Copy exactly the lines of the data below that run from the line holding "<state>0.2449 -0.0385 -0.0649" through the line holding "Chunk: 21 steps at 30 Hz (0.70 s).", both ends included.

^^^^^^^^^^^^^^^^

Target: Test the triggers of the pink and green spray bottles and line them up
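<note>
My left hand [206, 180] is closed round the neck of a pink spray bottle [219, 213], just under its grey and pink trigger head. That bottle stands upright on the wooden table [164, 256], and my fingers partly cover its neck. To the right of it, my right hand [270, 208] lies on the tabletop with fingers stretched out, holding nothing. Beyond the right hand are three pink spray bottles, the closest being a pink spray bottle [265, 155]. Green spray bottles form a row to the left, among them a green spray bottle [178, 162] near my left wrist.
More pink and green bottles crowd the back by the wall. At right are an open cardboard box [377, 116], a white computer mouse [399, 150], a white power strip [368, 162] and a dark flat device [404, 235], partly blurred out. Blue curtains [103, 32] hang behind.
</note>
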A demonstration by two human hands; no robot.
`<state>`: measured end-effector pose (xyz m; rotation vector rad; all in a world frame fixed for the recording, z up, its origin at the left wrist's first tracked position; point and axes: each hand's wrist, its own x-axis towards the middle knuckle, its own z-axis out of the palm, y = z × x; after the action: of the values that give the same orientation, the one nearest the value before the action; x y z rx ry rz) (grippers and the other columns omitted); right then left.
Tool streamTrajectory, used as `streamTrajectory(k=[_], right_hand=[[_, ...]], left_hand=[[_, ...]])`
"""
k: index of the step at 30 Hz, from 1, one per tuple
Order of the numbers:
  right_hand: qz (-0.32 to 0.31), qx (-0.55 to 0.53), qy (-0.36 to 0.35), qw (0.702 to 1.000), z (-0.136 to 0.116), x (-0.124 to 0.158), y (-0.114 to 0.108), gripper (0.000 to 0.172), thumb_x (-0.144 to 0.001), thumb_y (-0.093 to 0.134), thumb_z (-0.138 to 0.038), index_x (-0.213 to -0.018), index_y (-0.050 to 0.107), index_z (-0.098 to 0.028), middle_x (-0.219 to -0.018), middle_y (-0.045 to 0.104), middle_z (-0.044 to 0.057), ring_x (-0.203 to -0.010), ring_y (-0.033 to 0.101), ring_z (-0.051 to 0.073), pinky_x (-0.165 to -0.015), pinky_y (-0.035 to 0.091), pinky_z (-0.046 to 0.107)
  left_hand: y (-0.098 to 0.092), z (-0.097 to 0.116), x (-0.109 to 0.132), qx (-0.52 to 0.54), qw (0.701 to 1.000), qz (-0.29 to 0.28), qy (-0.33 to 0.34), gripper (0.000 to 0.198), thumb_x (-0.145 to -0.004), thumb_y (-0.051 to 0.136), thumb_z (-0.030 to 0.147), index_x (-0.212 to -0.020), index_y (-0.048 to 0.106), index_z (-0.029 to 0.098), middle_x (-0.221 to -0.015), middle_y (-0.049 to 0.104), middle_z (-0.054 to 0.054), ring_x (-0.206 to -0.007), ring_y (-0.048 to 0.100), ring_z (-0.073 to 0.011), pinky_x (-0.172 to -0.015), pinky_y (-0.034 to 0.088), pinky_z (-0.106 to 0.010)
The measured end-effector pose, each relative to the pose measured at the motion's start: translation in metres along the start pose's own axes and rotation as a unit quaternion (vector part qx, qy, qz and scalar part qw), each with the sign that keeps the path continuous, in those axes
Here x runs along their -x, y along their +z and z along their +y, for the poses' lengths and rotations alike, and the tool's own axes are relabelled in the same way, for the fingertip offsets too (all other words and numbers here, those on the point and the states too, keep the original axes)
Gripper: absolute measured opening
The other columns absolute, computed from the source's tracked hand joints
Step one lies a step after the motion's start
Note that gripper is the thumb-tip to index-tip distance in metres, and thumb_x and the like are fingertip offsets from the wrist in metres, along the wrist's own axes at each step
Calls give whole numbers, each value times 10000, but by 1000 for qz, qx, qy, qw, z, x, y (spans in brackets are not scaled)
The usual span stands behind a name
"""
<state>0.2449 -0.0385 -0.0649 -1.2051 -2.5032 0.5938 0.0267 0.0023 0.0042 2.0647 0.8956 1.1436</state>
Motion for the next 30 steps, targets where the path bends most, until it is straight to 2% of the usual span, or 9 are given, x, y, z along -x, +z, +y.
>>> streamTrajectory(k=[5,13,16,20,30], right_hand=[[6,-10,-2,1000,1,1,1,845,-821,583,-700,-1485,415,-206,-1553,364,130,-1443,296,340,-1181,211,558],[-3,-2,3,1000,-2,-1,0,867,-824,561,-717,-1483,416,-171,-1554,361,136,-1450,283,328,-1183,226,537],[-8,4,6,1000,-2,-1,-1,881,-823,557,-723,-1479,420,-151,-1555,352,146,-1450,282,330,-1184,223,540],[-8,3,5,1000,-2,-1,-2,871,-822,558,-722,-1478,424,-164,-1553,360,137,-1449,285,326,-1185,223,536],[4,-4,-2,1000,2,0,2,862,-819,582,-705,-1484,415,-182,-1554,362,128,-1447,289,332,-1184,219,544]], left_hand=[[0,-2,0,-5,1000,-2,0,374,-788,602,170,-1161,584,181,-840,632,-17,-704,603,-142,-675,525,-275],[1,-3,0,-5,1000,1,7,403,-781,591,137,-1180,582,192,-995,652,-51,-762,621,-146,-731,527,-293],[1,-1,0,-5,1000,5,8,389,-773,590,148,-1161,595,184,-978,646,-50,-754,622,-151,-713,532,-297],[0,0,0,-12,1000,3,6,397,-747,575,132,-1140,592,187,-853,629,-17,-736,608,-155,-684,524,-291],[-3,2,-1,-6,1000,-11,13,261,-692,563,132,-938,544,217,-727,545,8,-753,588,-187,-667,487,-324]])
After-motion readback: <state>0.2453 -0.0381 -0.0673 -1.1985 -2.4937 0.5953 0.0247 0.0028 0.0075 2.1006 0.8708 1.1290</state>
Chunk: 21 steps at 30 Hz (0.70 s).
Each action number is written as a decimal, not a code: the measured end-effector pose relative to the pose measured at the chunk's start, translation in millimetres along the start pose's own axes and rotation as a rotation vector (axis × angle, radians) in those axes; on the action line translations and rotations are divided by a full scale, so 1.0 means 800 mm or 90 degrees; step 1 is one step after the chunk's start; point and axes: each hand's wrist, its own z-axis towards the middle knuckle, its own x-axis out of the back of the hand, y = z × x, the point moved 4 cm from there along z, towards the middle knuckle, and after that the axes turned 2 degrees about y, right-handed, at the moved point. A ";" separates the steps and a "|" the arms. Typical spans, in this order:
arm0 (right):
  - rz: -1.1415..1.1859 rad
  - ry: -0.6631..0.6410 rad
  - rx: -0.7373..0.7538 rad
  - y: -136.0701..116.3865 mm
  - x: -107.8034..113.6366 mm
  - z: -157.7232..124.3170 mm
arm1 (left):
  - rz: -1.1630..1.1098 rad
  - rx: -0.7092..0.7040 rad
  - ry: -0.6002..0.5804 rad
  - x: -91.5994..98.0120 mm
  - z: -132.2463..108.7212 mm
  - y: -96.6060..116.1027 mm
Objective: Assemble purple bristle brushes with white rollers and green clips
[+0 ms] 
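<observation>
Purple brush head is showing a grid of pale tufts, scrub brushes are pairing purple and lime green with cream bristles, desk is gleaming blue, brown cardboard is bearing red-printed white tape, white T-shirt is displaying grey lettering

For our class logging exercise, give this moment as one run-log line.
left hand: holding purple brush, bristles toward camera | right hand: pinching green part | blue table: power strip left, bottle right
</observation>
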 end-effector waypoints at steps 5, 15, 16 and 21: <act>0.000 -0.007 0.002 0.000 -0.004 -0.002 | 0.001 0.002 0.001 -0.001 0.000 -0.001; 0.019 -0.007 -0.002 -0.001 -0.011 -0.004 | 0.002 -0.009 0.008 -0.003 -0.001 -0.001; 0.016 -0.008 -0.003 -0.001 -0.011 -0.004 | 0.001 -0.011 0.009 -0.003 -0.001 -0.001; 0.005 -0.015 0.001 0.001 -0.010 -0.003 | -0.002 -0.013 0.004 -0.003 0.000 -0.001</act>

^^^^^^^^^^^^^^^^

### [Output of the exercise]
<state>0.2449 -0.0385 -0.0649 -1.2051 -2.5032 0.5938 0.0267 0.0023 0.0042 2.0647 0.8956 1.1436</state>
Motion for the next 30 steps, targets where the path bends most, until it is straight to 2% of the usual span, or 9 are given, x, y, z along -x, +z, +y.
>>> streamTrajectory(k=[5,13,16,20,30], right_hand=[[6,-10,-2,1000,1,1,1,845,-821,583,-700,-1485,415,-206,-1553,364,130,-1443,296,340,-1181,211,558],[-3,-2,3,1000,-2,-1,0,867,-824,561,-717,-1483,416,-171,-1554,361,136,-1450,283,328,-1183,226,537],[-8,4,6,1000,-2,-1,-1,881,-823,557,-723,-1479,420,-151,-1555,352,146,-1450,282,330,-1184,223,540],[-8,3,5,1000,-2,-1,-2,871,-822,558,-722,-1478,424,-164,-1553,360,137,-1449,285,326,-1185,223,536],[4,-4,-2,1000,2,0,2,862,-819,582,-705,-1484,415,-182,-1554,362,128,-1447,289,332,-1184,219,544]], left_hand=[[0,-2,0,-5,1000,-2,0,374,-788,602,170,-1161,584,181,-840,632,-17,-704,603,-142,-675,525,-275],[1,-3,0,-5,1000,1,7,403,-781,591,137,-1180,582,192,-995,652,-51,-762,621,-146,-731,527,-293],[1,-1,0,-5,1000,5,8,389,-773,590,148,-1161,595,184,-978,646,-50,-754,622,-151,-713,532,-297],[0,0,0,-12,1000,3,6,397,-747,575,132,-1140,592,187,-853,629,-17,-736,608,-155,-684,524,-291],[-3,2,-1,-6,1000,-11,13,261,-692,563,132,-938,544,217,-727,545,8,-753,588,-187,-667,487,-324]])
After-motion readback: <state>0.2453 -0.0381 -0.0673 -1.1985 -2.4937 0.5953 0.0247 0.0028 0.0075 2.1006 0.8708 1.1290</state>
Chunk: 21 steps at 30 Hz (0.70 s).

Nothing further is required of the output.